Pod koniec ubiegłego roku postanowiłem podjąć 30-dniowe wyzwanie push-up, które zmusiło mnie do treningu siłowego, przynajmniej z podstawowymi ćwiczeniami masy ciała. W ciągu miesiąca pracowałem do 61 pompek, ponownie instalując poczucie zaufania do mojej siły po drodze. Widząc, że postępy mnie podekscytowało potencjał zbudowania mojej sprawności. Wydawało się, że tak daleko straciłem wszelką motywację, by nawet wypróbować ćwiczenie z myślą o celu.

Wiem, że prawdopodobnie nigdy więcej nie będę tam, gdzie byłem u szczytu mojej fizycznej sprawności, ale puszczenie moich emocjonalnych rozwiązywania ćwiczeń było ogromną ciężarką złożoną z moich pleców. Widzę, że, gdy powoli oddycham swoją siłę, naprawię również moje rozbite zaufanie do mojego ciała i do siebie. To nie znaczy, że droga jest gładka. Miałem już mnóstwo dni, w których patrzę w lustro, a moje oczy od razu skupiają się na moich bliznach i zmianach w kształcie mojego ciała. Myślę sobie, „Jaki jest sens ćwiczenia? Jesteś słaby.
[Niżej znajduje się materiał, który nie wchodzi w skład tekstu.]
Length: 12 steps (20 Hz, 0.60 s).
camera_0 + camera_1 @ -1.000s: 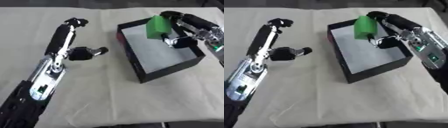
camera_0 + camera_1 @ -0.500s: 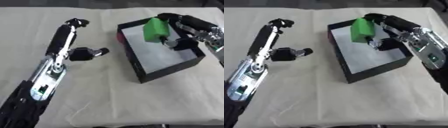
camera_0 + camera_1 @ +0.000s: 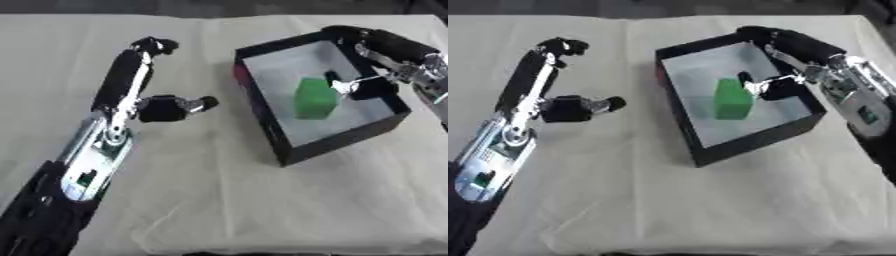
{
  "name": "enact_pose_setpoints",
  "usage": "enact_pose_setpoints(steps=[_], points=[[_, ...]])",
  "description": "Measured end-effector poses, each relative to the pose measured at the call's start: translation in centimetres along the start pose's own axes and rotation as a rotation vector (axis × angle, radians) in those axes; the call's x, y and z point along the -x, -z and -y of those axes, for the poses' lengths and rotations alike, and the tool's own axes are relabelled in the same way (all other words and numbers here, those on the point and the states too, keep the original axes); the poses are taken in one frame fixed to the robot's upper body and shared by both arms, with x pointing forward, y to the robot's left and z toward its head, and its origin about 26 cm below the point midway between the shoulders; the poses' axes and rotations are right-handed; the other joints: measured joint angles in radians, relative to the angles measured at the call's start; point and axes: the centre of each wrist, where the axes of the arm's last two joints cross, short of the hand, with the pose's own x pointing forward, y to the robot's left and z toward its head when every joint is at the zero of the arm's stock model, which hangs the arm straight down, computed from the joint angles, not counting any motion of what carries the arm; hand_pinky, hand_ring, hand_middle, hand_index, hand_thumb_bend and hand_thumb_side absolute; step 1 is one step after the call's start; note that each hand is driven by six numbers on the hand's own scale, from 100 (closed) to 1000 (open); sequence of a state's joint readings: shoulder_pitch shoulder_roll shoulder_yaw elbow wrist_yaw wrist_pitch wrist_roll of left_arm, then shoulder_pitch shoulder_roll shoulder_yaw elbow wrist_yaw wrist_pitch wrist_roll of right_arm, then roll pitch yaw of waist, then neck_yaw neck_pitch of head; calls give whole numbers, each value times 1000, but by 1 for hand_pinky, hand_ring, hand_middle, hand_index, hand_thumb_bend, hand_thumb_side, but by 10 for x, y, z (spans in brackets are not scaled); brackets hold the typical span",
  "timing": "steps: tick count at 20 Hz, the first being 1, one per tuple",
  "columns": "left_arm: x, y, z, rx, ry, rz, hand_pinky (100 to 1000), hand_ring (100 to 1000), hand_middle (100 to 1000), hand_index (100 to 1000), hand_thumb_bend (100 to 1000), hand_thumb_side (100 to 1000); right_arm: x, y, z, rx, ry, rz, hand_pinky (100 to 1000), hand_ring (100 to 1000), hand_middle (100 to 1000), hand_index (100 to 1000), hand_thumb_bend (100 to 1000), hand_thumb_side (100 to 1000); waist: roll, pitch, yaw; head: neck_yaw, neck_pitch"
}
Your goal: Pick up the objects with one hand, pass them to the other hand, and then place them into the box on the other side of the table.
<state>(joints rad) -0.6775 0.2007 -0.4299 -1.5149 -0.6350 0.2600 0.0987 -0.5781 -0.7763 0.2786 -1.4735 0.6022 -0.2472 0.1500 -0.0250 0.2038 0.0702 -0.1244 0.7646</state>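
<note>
A green block (image 3: 315, 97) lies on the pale floor of the black box (image 3: 339, 141) at the right of the table. My right hand (image 3: 374, 86) hangs inside the box just to the right of the block, fingers spread and open, its thumb tip close to the block's upper corner. Nothing is held in it. Over the cloth left of the box, my left hand (image 3: 168, 108) hovers with relaxed fingers pointing toward the box, and it is empty.
A beige cloth (image 3: 227, 200) covers the whole table, wrinkled near the front. My left forearm (image 3: 96, 150) runs from the lower left corner up to the hand. The box has a reddish patch on its left outer wall (image 3: 238, 75).
The right hand has let go of the green block, which went from up at the box's far rim down onto the box floor. The left arm has stayed put.
</note>
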Motion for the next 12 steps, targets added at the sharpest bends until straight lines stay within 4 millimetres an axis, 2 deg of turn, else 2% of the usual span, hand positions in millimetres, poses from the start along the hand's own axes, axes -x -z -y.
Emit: enact_pose_setpoints(steps=[1, 2, 6, 7, 8, 9, 11, 12], points=[[0, 0, 0, 0, 0, 0, 734, 802, 697, 816, 855, 470, 0, 0, 0, 0, 0, 3, 1000, 1000, 1000, 1000, 153, 141, 0, 0, 0, 0, 0], [0, 0, 0, 0, 0, 1, 734, 802, 697, 816, 856, 471, -1, 0, -1, -5, 0, 13, 1000, 1000, 1000, 1000, 100, 100, 0, 0, 0, 0, 0], [-1, 0, 1, 2, 1, 4, 734, 802, 697, 815, 857, 472, -2, 1, -2, -18, 18, 56, 1000, 1000, 1000, 1000, 100, 100, 0, 0, 0, 0, 0], [-1, 0, 1, 2, 1, 5, 734, 802, 697, 815, 856, 472, -2, 1, -2, -18, 26, 63, 1000, 1000, 1000, 1000, 100, 176, 0, 0, -1, 0, 0], [-1, 0, 1, 2, 1, 5, 734, 802, 697, 815, 855, 473, -2, 1, -2, -14, 37, 66, 1000, 1000, 1000, 1000, 100, 100, 0, 0, -1, 0, 0], [-1, 0, 1, 2, 1, 5, 734, 802, 697, 815, 856, 474, -2, 1, -1, -4, 48, 65, 1000, 1000, 1000, 1000, 100, 108, 0, 0, -1, 0, 0], [-1, 0, 1, 2, 1, 5, 735, 802, 697, 815, 856, 474, -5, 2, 7, 55, 79, 54, 1000, 1000, 1000, 1000, 100, 179, 0, 0, -2, 0, 0], [-1, 0, 1, 1, 1, 5, 735, 802, 697, 815, 855, 475, -8, 2, 13, 101, 113, 45, 983, 1000, 1000, 1000, 100, 399, 0, 0, -2, 0, 0]])
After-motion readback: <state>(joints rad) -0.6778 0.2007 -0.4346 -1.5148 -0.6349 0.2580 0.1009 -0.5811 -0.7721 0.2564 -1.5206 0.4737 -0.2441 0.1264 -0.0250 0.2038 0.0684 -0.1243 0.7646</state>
Nie jesteś już szybki. Twoje ciało jest złamane."

Gdy powoli sprzyjam swoją siłę, naprawię również zniszczone zaufanie do mojego ciała.

Chociaż naprawdę mam nadzieję, że inni ludzie nie rezonują osobiście ze szczegółami mojej własnej historii, tak wielu z nas doznało pewnego rodzaju traumy, choroby, kontuzji, zmiany życia, obciążenia emocjonalnego lub innej trudności, które spowodowały wypadnięcie naszej rutyny fitness. Zanim się zorientujemy, minęły miesiące (lub lata), odkąd konsekwentnie ćwiczyliśmy. Wracanie na przysłowiowe konia staje się bardziej zniechęcające z czasem. Widzenie drogi powrotu do poprzedniego poziomu sprawności może wydawać się tak nie do utrzymania, że ​​łatwiej jest po prostu zakopać głowę i zrezygnować z całkowitego ćwiczenia.

Ale jest coś więcej do ćwiczeń niż „w formie”.„Nawet odrobina ruchu każdego dnia może sprawić, że twoje ciało czuje się lepiej i sprawić, że czujesz się szczęśliwszy. Jak śnieżna kula zjeżdżająca po górze, możesz nabrać rozpędu w rutynie treningu, ponieważ powoli robisz coraz więcej.

W mojej własnej podróży do bycia w formie staram się powiedzieć, co następuje:

Gdy stajesz się silniejszy fizycznie, stajesz się bardziej pewny swojej zdolności do odzyskania sprawności. Gdy stajesz się silniejszy fizycznie, przypomina się, jak dobrze jest być aktywnym. Gdy stajesz się silniejszy fizycznie, zdasz sobie sprawę, że jesteś tego wart i że zasługujesz na dobre samopoczucie i zdrowie.

Moim podejściem jest pozwolenie, aby mój powrót do kondycji triumfował nad moją traumą i wyzwaniami, z którymi się spotkałem. Pewnego dnia odzyskuję swoje ciało, odzyskuję życie i przypominam sobie, że zasługuję na dobre samopoczucie.

Wellness Intel, którego potrzebujesz-BS, których nie zarejestrujesz dzisiaj, aby mieć najnowsze (i największe) wieści dobrego samopo.